== What is needed ==
Reproduce the entire listing exactly as written, apart from its pictures.

== Collected material ==
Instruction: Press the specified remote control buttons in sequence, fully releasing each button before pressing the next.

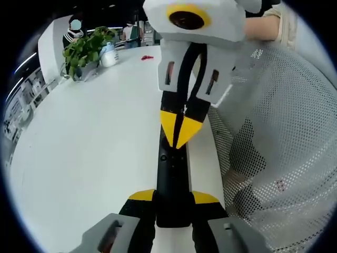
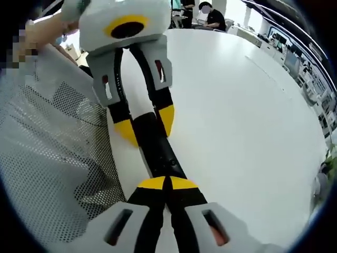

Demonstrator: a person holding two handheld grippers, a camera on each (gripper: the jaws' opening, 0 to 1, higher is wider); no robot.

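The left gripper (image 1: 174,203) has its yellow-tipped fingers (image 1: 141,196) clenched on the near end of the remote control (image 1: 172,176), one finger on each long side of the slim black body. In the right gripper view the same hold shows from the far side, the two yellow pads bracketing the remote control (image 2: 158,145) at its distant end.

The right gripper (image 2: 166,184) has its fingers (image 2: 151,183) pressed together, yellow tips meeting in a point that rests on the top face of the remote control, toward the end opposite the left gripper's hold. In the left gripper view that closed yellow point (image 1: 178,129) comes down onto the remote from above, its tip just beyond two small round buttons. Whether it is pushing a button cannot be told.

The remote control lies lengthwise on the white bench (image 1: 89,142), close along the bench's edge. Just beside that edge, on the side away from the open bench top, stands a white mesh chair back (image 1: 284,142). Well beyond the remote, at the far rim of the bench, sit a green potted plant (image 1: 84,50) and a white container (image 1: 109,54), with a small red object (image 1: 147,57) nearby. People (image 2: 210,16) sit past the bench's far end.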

== Reply ==
Instruction: Press the specified remote control buttons in sequence, fully releasing each button before pressing the next.


Demonstrator: a person holding two handheld grippers, a camera on each (gripper: the jaws' opening, 0 to 1, higher is wider); no robot.

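The left gripper (image 1: 174,203) has its yellow-tipped fingers (image 1: 141,196) clenched on the near end of the remote control (image 1: 172,176), one finger on each long side of the slim black body. In the right gripper view the same hold shows from the far side, the two yellow pads bracketing the remote control (image 2: 158,145) at its distant end.

The right gripper (image 2: 166,184) has its fingers (image 2: 151,183) pressed together, yellow tips meeting in a point that rests on the top face of the remote control, toward the end opposite the left gripper's hold. In the left gripper view that closed yellow point (image 1: 178,129) comes down onto the remote from above, its tip just beyond two small round buttons. Whether it is pushing a button cannot be told.

The remote control lies lengthwise on the white bench (image 1: 89,142), close along the bench's edge. Just beside that edge, on the side away from the open bench top, stands a white mesh chair back (image 1: 284,142). Well beyond the remote, at the far rim of the bench, sit a green potted plant (image 1: 84,50) and a white container (image 1: 109,54), with a small red object (image 1: 147,57) nearby. People (image 2: 210,16) sit past the bench's far end.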

This exercise is now complete.